▸ **TASK**
Give the data again in full. Keep every line the same.

▸ **DATASET CONTENT**

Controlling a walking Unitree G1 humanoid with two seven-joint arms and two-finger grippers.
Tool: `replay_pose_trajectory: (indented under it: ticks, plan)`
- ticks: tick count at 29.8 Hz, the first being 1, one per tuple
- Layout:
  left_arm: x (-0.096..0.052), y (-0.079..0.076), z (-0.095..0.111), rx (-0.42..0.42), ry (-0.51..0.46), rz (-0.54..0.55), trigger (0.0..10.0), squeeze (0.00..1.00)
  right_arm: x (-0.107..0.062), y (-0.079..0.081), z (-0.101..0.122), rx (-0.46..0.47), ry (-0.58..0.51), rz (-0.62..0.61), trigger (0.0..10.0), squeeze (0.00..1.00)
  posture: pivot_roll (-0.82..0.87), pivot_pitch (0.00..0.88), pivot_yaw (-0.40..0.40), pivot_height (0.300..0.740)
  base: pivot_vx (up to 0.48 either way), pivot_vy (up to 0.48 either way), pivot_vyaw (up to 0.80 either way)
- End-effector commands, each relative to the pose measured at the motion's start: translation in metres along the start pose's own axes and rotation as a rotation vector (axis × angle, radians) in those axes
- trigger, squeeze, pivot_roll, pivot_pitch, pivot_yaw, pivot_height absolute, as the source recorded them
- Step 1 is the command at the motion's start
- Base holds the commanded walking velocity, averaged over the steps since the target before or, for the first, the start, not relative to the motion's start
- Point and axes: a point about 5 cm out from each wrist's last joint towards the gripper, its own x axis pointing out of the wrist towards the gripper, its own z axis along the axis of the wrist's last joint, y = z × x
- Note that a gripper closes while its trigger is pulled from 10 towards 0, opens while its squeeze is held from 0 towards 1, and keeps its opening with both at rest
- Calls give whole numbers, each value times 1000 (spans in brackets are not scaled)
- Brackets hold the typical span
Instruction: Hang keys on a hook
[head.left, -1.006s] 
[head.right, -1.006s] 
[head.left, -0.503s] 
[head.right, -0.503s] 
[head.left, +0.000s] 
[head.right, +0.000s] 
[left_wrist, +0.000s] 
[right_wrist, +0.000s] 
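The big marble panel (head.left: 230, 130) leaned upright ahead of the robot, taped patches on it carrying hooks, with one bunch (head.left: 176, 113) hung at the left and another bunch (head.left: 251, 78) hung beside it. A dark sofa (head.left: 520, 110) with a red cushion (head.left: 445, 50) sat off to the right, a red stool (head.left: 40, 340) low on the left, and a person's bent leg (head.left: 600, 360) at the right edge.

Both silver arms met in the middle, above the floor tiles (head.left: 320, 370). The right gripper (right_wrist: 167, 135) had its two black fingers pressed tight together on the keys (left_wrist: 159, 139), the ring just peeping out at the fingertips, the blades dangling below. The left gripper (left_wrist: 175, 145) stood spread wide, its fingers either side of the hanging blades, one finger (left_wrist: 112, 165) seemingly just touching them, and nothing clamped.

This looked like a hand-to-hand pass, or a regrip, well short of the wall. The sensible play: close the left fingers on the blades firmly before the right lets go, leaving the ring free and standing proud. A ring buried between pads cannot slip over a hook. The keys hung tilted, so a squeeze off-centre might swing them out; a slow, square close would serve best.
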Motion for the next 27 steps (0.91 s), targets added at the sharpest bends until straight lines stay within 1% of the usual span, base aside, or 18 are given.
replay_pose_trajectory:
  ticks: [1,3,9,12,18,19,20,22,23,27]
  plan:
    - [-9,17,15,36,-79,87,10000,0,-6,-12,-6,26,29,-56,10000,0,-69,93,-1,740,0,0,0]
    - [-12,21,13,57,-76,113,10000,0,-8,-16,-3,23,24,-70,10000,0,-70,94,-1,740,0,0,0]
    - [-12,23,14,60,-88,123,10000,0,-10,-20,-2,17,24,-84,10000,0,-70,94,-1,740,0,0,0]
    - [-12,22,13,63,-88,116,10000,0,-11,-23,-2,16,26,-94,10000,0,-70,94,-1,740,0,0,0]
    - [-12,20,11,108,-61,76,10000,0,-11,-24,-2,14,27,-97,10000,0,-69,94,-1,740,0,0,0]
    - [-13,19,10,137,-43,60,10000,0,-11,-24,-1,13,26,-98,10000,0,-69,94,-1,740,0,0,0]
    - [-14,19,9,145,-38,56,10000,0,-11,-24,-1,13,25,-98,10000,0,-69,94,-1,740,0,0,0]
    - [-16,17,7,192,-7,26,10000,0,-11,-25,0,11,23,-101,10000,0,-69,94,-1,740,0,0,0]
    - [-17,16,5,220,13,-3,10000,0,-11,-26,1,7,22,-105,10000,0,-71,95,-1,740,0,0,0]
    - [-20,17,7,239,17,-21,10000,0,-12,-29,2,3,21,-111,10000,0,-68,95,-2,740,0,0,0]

▸ **RESPONSE BOX**
Controlling a walking Unitree G1 humanoid with two seven-joint arms and two-finger grippers.
Tool: `replay_pose_trajectory: (indented under it: ticks, plan)`
- ticks: tick count at 29.8 Hz, the first being 1, one per tuple
- Layout:
  left_arm: x (-0.096..0.052), y (-0.079..0.076), z (-0.095..0.111), rx (-0.42..0.42), ry (-0.51..0.46), rz (-0.54..0.55), trigger (0.0..10.0), squeeze (0.00..1.00)
  right_arm: x (-0.107..0.062), y (-0.079..0.081), z (-0.101..0.122), rx (-0.46..0.47), ry (-0.58..0.51), rz (-0.62..0.61), trigger (0.0..10.0), squeeze (0.00..1.00)
  posture: pivot_roll (-0.82..0.87), pivot_pitch (0.00..0.88), pivot_yaw (-0.40..0.40), pivot_height (0.300..0.740)
  base: pivot_vx (up to 0.48 either way), pivot_vy (up to 0.48 either way), pivot_vyaw (up to 0.80 either way)
- End-effector commands, each relative to the pose measured at the motion's start: translation in metres along the start pose's own axes and rotation as a rotation vector (axis × angle, radians) in those axes
- trigger, squeeze, pivot_roll, pivot_pitch, pivot_yaw, pivot_height absolute, as the source recorded them
- Step 1 is the command at the motion's start
- Base holds the commanded walking velocity, averaged over the steps since the target before or, for the first, the start, not relative to the motion's start
- Point and axes: a point about 5 cm out from each wrist's last joint towards the gripper, its own x axis pointing out of the wrist towards the gripper, its own z axis along the axis of the wrist's last joint, y = z × x
- Note that a gripper closes while its trigger is pulled from 10 towards 0, opens while its squeeze is held from 0 towards 1, and keeps its opening with both at rest
- Calls give whole numbers, each value times 1000 (spans in brackets are not scaled)
- Brackets hold the typical span
Instruction: Hang keys on a hook
[head.left, -1.006s] 
[head.right, -1.006s] 
[head.left, -0.503s] 
[head.right, -0.503s] 
[head.left, +0.000s] 
[head.right, +0.000s] 
[left_wrist, +0.000s] 
[right_wrist, +0.000s] 
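The big marble panel (head.left: 230, 130) leaned upright ahead of the robot, taped patches on it carrying hooks, with one bunch (head.left: 176, 113) hung at the left and another bunch (head.left: 251, 78) hung beside it. A dark sofa (head.left: 520, 110) with a red cushion (head.left: 445, 50) sat off to the right, a red stool (head.left: 40, 340) low on the left, and a person's bent leg (head.left: 600, 360) at the right edge.

Both silver arms met in the middle, above the floor tiles (head.left: 320, 370). The right gripper (right_wrist: 167, 135) had its two black fingers pressed tight together on the keys (left_wrist: 159, 139), the ring just peeping out at the fingertips, the blades dangling below. The left gripper (left_wrist: 175, 145) stood spread wide, its fingers either side of the hanging blades, one finger (left_wrist: 112, 165) seemingly just touching them, and nothing clamped.

This looked like a hand-to-hand pass, or a regrip, well short of the wall. The sensible play: close the left fingers on the blades firmly before the right lets go, leaving the ring free and standing proud. A ring buried between pads cannot slip over a hook. The keys hung tilted, so a squeeze off-centre might swing them out; a slow, square close would serve best.
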Motion for the next 27 steps (0.91 s), targets added at the sharpest bends until straight lines stay within 1% of the usual span, base aside, or 18 are given.
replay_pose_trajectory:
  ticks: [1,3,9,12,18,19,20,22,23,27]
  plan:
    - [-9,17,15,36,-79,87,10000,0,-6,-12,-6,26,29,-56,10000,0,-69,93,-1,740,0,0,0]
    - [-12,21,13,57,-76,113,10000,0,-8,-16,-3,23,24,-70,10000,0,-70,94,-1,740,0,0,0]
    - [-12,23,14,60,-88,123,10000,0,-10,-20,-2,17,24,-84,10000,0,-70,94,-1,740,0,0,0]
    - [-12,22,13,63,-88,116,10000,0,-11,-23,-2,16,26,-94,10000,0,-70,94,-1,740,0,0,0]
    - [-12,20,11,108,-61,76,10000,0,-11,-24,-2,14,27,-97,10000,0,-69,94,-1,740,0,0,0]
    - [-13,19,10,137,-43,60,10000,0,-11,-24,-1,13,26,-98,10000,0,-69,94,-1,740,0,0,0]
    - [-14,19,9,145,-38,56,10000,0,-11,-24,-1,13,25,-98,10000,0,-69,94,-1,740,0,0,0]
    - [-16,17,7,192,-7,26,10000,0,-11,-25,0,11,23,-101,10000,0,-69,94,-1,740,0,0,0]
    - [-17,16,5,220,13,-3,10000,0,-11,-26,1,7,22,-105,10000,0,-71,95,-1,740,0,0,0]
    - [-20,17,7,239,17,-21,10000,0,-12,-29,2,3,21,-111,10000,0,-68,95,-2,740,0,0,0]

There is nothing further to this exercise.